# [Task to complete]
Using the material below, print the line that contains "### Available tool", the line that contains "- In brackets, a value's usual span", and every line in between, exactly and nothing else.

*** Block opens ***

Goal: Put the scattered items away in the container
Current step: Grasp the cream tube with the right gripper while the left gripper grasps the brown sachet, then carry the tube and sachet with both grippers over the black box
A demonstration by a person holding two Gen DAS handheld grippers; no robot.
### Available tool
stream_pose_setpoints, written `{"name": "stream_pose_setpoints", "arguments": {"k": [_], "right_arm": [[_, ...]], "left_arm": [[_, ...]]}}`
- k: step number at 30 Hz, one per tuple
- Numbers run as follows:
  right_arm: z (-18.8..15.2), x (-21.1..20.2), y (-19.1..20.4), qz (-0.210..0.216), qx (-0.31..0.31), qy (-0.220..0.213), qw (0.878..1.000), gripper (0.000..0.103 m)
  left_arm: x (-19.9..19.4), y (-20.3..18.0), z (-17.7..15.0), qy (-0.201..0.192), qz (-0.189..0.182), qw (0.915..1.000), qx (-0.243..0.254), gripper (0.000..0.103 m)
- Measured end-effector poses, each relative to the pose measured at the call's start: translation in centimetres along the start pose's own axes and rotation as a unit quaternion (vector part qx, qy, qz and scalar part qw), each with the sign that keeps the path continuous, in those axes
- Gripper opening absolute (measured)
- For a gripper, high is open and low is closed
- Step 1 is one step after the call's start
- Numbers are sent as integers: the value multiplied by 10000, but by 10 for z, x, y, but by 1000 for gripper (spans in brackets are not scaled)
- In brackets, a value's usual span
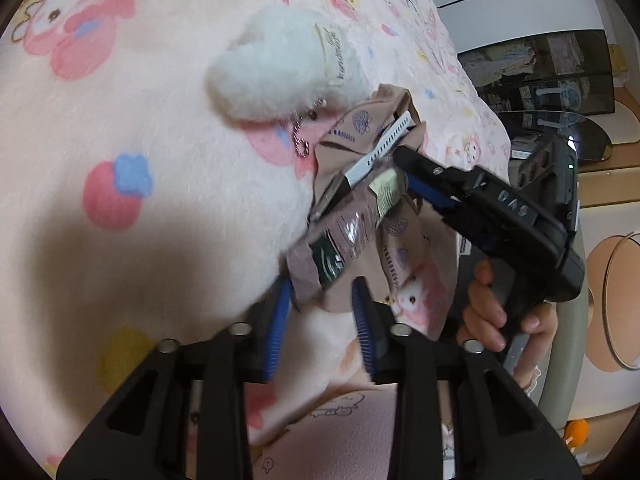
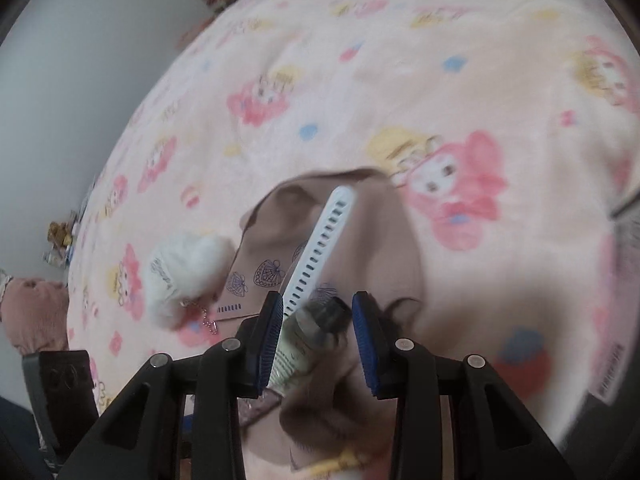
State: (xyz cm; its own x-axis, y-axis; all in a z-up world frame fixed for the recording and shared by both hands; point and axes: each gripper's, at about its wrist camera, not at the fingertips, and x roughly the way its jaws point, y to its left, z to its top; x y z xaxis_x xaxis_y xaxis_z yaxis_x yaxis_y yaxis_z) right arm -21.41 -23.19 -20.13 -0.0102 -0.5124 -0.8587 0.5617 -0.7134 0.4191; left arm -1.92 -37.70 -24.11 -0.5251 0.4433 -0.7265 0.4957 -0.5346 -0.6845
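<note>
A beige fabric pouch with shell prints lies open on the pink blanket, also in the right wrist view. A white comb and a pale tube with a dark cap stick out of its mouth. A shiny packet lies at its near edge. A white fluffy heart keychain lies just beside the pouch. My left gripper is open around the pouch's near edge. My right gripper is open, with the tube between its fingers.
The pink cartoon-print blanket covers the bed. A grey wall and a pink plush lie to the left. Shelves and a round table stand past the bed's right edge.
</note>
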Motion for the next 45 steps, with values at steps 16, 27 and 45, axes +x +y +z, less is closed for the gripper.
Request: {"name": "stream_pose_setpoints", "arguments": {"k": [16,27,45], "right_arm": [[-80,-19,43,-64,-1004,558,9934,39],[-70,-1,50,-82,-1094,458,9929,42],[-104,-190,7,42,-480,-719,9962,42]], "left_arm": [[-33,4,-8,-516,415,9978,-49,30],[-21,31,-36,-397,380,9971,-533,40],[-61,-149,-66,-936,24,9892,1131,40]]}}
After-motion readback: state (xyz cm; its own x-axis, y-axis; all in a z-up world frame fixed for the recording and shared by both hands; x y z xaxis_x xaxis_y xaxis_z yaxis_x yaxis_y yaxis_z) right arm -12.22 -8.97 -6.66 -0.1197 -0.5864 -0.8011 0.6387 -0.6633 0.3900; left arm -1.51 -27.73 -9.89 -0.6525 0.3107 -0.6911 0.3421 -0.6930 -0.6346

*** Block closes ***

# [Answer to this task]
### Available tool
stream_pose_setpoints, written `{"name": "stream_pose_setpoints", "arguments": {"k": [_], "right_arm": [[_, ...]], "left_arm": [[_, ...]]}}`
- k: step number at 30 Hz, one per tuple
- Numbers run as follows:
  right_arm: z (-18.8..15.2), x (-21.1..20.2), y (-19.1..20.4), qz (-0.210..0.216), qx (-0.31..0.31), qy (-0.220..0.213), qw (0.878..1.000), gripper (0.000..0.103 m)
  left_arm: x (-19.9..19.4), y (-20.3..18.0), z (-17.7..15.0), qy (-0.201..0.192), qz (-0.189..0.182), qw (0.915..1.000), qx (-0.243..0.254), gripper (0.000..0.103 m)
- Measured end-effector poses, each relative to the pose measured at the call's start: translation in centimetres along the start pose's own axes and rotation as a unit quaternion (vector part qx, qy, qz and scalar part qw), each with the sign that keeps the path continuous, in those axes
- Gripper opening absolute (measured)
- For a gripper, high is open and low is closed
- Step 1 is one step after the call's start
- Numbers are sent as integers: the value multiplied by 10000, but by 10 for z, x, y, but by 1000 for gripper (spans in brackets are not scaled)
- In brackets, a value's usual span

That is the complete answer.